Quando se pensa em grandes bibliotecas na antiguidade a primeira a ser lembrada é a biblioteca de Alexandria (280 a.C). Famosa pelo volume de obras e documentos que formavam o seu acervo e pelo incêndio que a destruiu, representou a maior concentração de registros sobre o conhecimento da antiguidade. Entretanto, em Bagdá, o segundo califa abássida Abu Jafar al-Mansur (714 – 775), homem de elevado intelecto e amante das artes e da ciência, mandou construir a biblioteca real a qual denominou Bayt al-Hikma, que significa Casa da Sabedoria. Esta biblioteca continha escritos sobre as mais diversas áreas do conhecimento científico, filosófico e religioso da época, principalmente aqueles que vinham da cultura greco-romana e indiana. Além disso, havia importantes contribuições dos homens de saberes árabes, suas descobertas e criações. Este é um valoroso legado deixado pelos muçulmanos.

Após a morte do profeta Maomé, em 632, os árabes chegam a Espanha e a tornam a entrada para a influência árabe e de várias culturas orientais, sobretudo a cultura grega. Uma conquista de árabes e europeus. Quem ganhou foi a humanidade, que floresceu com o conhecimento levado aos europeus pelos árabes. Foram séculos de luzes para o mundo Ocidental, tirando-o da ignorância medieval. A escolástica nasceu graças aos estudos da filosofia grega (não estou aqui desmerecendo o magnífico trabalho de S. Tomás de Aquino) e foi através dos árabes que muitos originais de Aristóteles (384-322 a.C) chegaram a Europa.

  A história da “Casa da Sabedoria” representou o esforço de um povo na preservação e disseminação do conhecimento, não só preservou a sua própria história, assim como a história de muitas civilizações antigas. O livro “A Casa da Sabedoria” do escritor Jonathan Lyons descreve como a valorização do conhecimento pelos árabes transformou a civilização ocidental. O livro representa, também, uma crítica ao não reconhecimento, hoje, do quanto a ciência e a filosofia árabes e as traduções das grandes obras filosóficas gregas foram responsáveis pela evolução do Ocidente.
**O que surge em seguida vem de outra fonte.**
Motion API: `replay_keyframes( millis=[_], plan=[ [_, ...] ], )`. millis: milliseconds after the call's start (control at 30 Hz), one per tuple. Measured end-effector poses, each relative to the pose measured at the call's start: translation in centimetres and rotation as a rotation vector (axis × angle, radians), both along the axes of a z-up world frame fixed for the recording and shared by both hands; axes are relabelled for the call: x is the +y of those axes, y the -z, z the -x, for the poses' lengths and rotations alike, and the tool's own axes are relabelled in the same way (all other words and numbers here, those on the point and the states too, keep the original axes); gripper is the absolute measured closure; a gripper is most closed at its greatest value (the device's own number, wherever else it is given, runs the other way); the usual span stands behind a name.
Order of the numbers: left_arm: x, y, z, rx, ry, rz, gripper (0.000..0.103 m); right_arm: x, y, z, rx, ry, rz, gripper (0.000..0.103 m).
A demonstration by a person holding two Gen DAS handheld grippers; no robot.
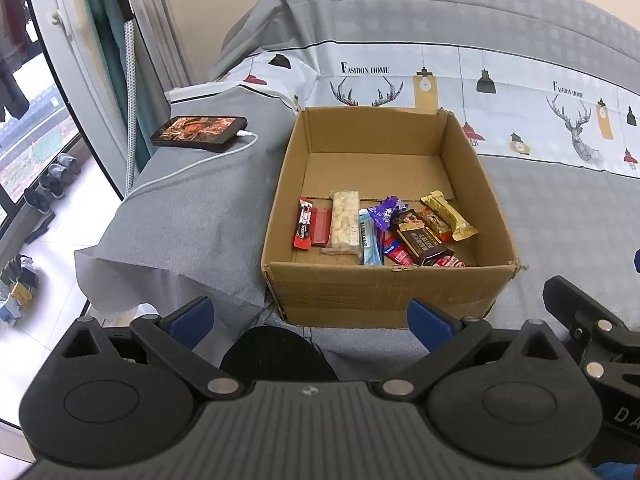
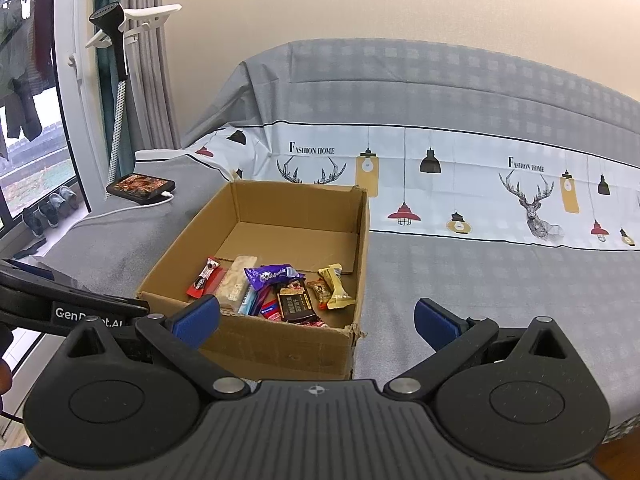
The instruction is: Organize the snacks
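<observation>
The snacks all lie in the cardboard box, bunched along its near wall, with the far half of the floor bare. From my left view the box sits at twelve o'clock; from my right view it sits at about eleven. I see no loose wrappers on the bed around it, so I judge the gathering done or close to it. What may be left is sorting inside: the red sticks and pale bar at nine o'clock lie fairly straight, while the purple, brown and gold packs at three o'clock overlap in a heap.

My left gripper hangs just short of the box's near wall, blue pads spread wide, holding and touching nothing. My right gripper is equally spread and empty, by the box's near right corner.
</observation>
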State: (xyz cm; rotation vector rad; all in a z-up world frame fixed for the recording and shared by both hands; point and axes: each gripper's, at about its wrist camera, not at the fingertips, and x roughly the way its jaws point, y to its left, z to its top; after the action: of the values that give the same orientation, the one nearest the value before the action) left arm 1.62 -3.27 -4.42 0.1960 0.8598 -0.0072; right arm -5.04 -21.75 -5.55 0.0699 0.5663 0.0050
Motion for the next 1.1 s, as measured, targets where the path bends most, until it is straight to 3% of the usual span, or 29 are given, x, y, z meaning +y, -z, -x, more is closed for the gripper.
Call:
replay_keyframes(
  millis=[700, 867, 1100],
  plan=[
    [-0.41, 0.2, 0.53, -0.012, 0.01, -0.01, 0.0, 0.0, 0.02, -0.06, 0.0, -0.003, -0.001, 0.001],
    [-0.4, 0.12, 0.7, -0.061, 0.013, -0.031, 0.0, -0.02, 0.05, -0.07, 0.001, -0.003, -0.001, 0.001],
    [-0.28, -0.09, 0.76, -0.068, 0.015, -0.013, 0.0, 0.01, 0.04, -0.07, 0.003, -0.004, -0.002, 0.001]
  ],
)
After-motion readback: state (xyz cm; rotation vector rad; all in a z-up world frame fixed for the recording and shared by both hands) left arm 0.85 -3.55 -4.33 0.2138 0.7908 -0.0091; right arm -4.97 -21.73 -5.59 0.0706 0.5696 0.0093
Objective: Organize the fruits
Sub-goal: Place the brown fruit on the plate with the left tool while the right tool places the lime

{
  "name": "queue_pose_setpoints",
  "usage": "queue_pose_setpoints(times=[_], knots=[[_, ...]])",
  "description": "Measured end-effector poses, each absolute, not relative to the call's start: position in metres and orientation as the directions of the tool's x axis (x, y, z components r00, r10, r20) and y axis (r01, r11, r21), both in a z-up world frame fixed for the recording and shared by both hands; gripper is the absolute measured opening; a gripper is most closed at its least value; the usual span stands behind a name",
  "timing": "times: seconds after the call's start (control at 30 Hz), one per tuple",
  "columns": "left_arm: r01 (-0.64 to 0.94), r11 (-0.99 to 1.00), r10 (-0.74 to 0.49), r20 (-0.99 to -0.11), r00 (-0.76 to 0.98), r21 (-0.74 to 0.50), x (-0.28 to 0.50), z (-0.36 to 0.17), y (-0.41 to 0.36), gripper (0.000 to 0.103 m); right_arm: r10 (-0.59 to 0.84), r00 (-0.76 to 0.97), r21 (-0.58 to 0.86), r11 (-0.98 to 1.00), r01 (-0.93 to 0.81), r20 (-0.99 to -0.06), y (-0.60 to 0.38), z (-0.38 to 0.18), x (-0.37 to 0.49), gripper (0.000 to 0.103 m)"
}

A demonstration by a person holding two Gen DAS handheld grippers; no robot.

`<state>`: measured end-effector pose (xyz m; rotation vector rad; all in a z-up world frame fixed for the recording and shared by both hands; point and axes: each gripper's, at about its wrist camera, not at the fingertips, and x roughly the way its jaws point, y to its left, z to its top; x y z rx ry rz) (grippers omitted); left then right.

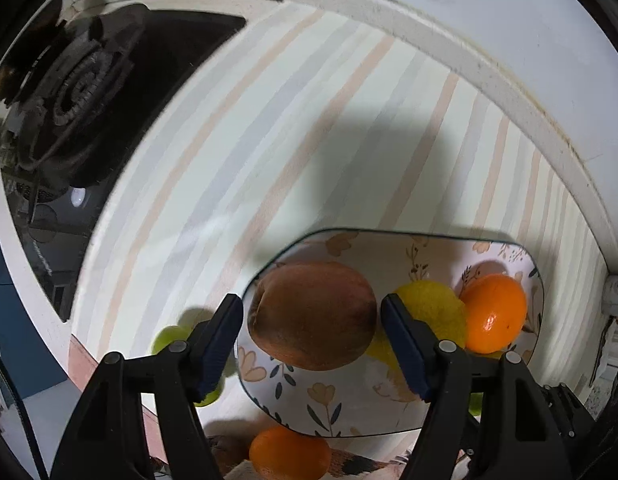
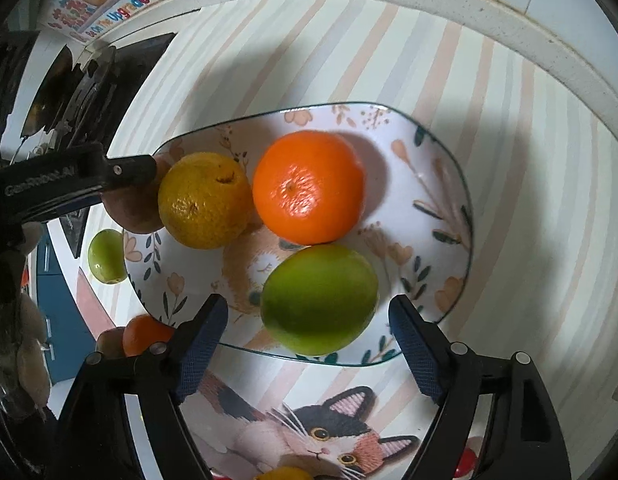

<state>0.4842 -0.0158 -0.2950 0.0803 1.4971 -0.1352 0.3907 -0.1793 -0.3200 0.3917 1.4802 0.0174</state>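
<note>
Fruit fills the plate (image 2: 441,184): a brown fruit (image 1: 313,316) lies between the open left tongs (image 1: 312,346), its pads apart from it; a lime (image 2: 320,298) sits between the open right tongs (image 2: 308,344), untouched, with an orange (image 2: 309,186) just beyond.

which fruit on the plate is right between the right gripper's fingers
The green lime, at the near edge of the floral plate. It lies in the gap of the open right gripper; the bright orange and the yellowish citrus lie farther back.
</note>
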Motion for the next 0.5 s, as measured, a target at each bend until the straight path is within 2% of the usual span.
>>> queue_pose_setpoints(times=[0.07, 0.1, 0.5], knots=[[0.133, 0.991, -0.042, -0.995, 0.085, -0.031, 0.483, -0.289, -0.012, 0.09, 0.24, 0.1, 0.257, 0.94, 0.223, -0.966, -0.181, -0.315, 0.389, 0.093], [0.128, 0.991, -0.042, -0.995, 0.095, -0.029, 0.48, -0.285, -0.01, 0.09, 0.234, 0.1, 0.251, 0.942, 0.221, -0.967, -0.181, -0.313, 0.388, 0.096], [0.075, 0.997, -0.036, -0.985, 0.169, -0.023, 0.431, -0.245, 0.007, 0.091, 0.177, 0.122, 0.193, 0.971, 0.139, -0.977, -0.181, -0.274, 0.355, 0.096]])
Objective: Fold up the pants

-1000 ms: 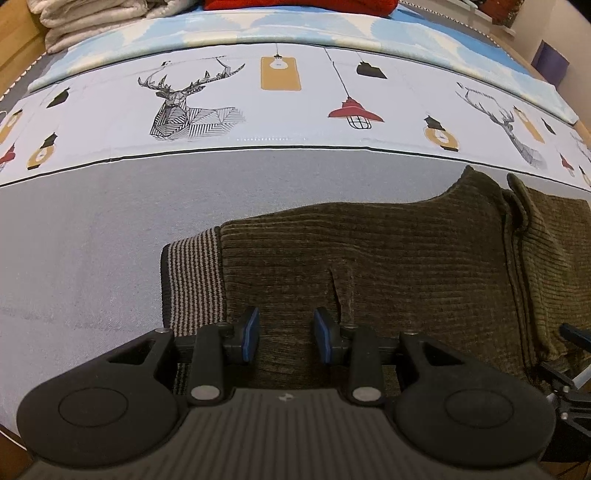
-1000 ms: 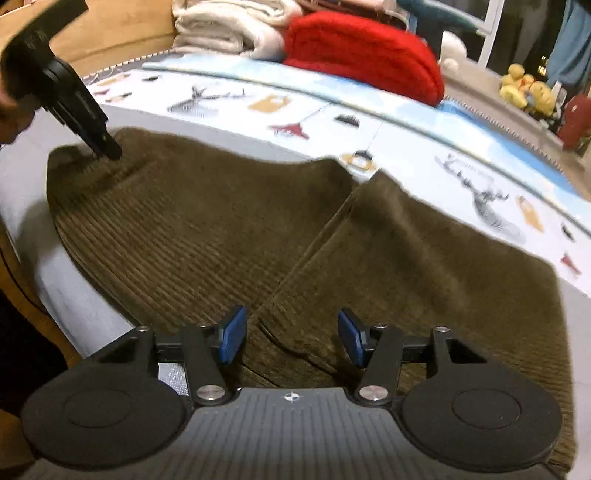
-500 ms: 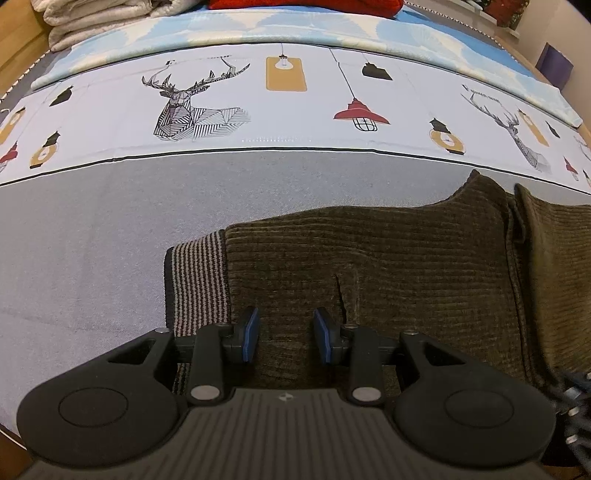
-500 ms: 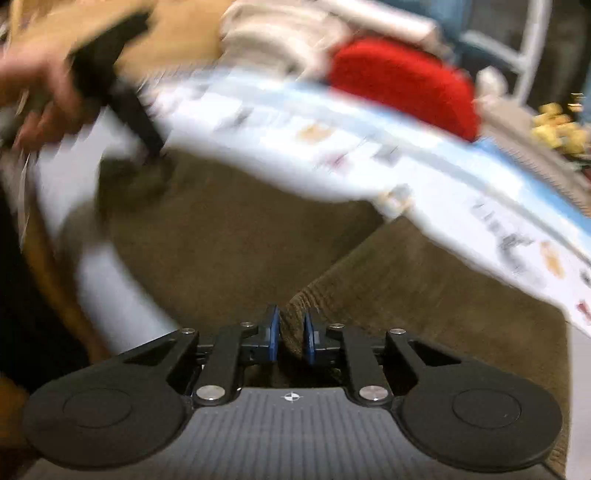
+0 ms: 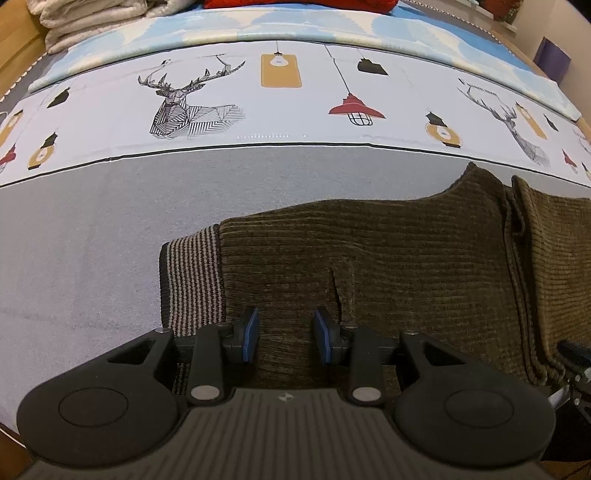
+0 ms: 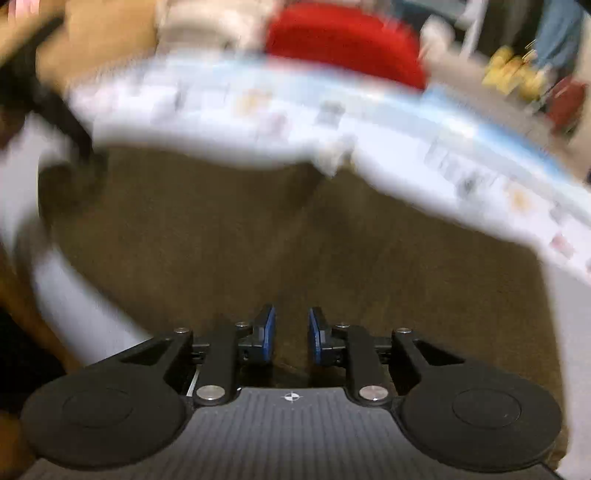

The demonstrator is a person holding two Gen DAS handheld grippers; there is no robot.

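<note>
A: Where are the pants?

B: The olive-brown ribbed corduroy pants (image 5: 388,266) lie flat on a plain grey sheet (image 5: 92,240) covering the near part of a bed. Their striped elastic waistband (image 5: 194,277) points to the left in the left wrist view, and the two legs run off to the right.

A: And the tongs?

B: The left gripper (image 5: 284,334) sits low over the waist, just right of the waistband. Its blue pads (image 5: 251,332) stand apart with corduroy between them; whether they press on it I cannot tell. The right gripper (image 6: 291,338) is over the legs in a badly blurred picture. Its jaws closed to a narrow gap and have just eased open slightly. Brown cloth lies in the gap, but a grip cannot be made out.

A: What surrounds the pants?

B: Beyond the grey sheet is a white bedspread printed with deer and hanging lamps (image 5: 295,107), then a light blue band. A red knitted cushion (image 6: 343,44) and folded cream blankets (image 5: 92,18) rest at the far edge.
</note>
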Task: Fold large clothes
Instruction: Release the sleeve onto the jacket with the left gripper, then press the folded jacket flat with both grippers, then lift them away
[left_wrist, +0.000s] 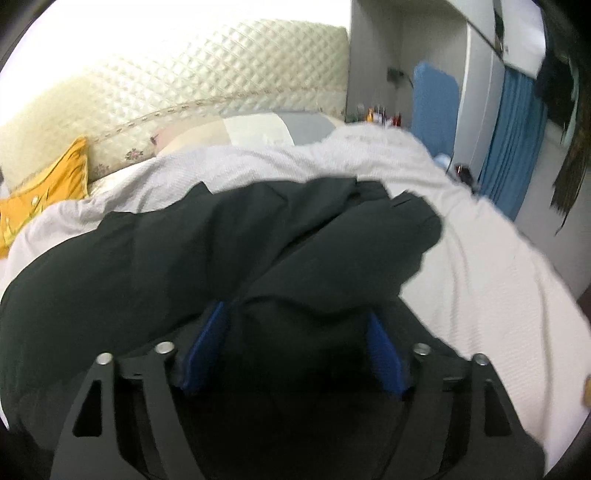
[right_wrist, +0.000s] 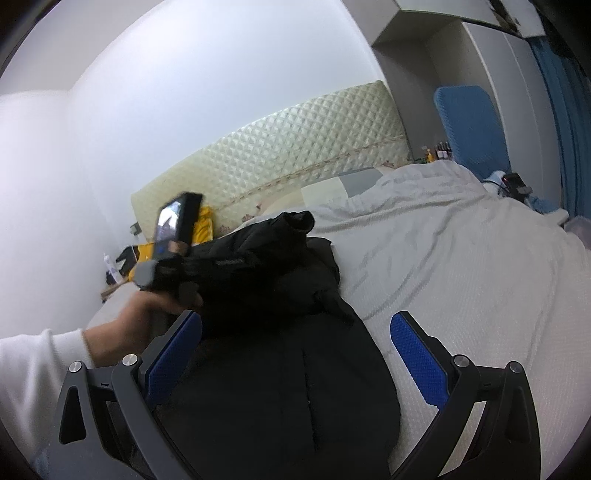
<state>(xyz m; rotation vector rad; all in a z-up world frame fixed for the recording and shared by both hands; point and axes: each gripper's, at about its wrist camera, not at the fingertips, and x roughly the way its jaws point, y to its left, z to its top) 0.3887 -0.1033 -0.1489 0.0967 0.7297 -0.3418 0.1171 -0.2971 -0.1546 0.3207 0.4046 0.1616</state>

  Atualmente, poucas pessoas conhecem o legado científico e filosófico deixado pelos árabes da antiguidade. Poucas pessoas já ouviram falar ou leram Avicena, al-Farabis, al-khwarizmi e Averróis. Não aprendemos isto na escola. Pelo contrário, o Ocidente apagou dos livros didáticos qualquer menção aos feitos árabes nas áreas de ciência e filosofia. O pouco que foi feito, não recebeu o valor e divulgação que merece. Na matemática, por exemplo, as contribuições árabes foram muitas e em vários sentidos. Não só revendo e aperfeiçoando axiomas, criando o algarismo, traduzindo e publicando obras como “Elementos” de Euclides (300 a.C). Mas isto não é divulgado no Ocidente. Não há reconhecimento.

  A literatura árabe no ocidente limita-se às histórias e contos do “Mil e uma noites” que inspiraria, séculos depois, a produção cinematográfica “Ali Babá e os quarenta ladrões”, este último, de intenções duvidosas. Realmente, são poucas as obras escritas por árabes sobre sua história, cultura e contribuição para o conhecimento que chegaram ao Ocidente. No Brasil encontram-se poucas obras que descrevam a importância dos árabes para a cultura Ocidental.   Neste mar de exceções destaca-se a fabulosa obra “O homem que Calculava”, livro de Malba Tahan (pseudônimo do brasileiro Júlio César de Melo e Sousa) que, inspirado nas narrativas dos contos de “Mil e uma Noites”, nada mais é que uma forma de tornar a matemática mais atrativa para os jovens.

   Claro que há obras de cunho religioso-filosófico que chegaram até nós como “O Profeta”, de Khalil Gibran. Mas obras como esta mostram apenas um lado da história, as quais conhecemos bem sob a forma do islamismo. Na realidade, o mundo ocidental ignorou completamente todo o esforço empreendido pelos árabes para levar o conhecimento para todas as partes do mundo. “A ciência e a filosofia árabes ajudaram a resgatar da ignorância o mundo cristão e possibilitaram a própria ideia do ocidente. No entanto, quantos de nós reconhecem hoje essa dívida enorme para com os árabes, para não falar em tentar pagá-la?”. Assevera Lyons.

  Portanto, o Jonathan Lyons propõe em “A Casa da Sabedoria” uma reflexão esclarecedora sobre a visão que nós temos, hoje, do mundo árabe, numa tentativa, talvez, de reconciliar a história com o presente. A história da ciência é feita de muitas histórias. Neste livro, aprendemos sobre a história da “Casa da Sabedoria”, e ela faz parte da história da humanidade.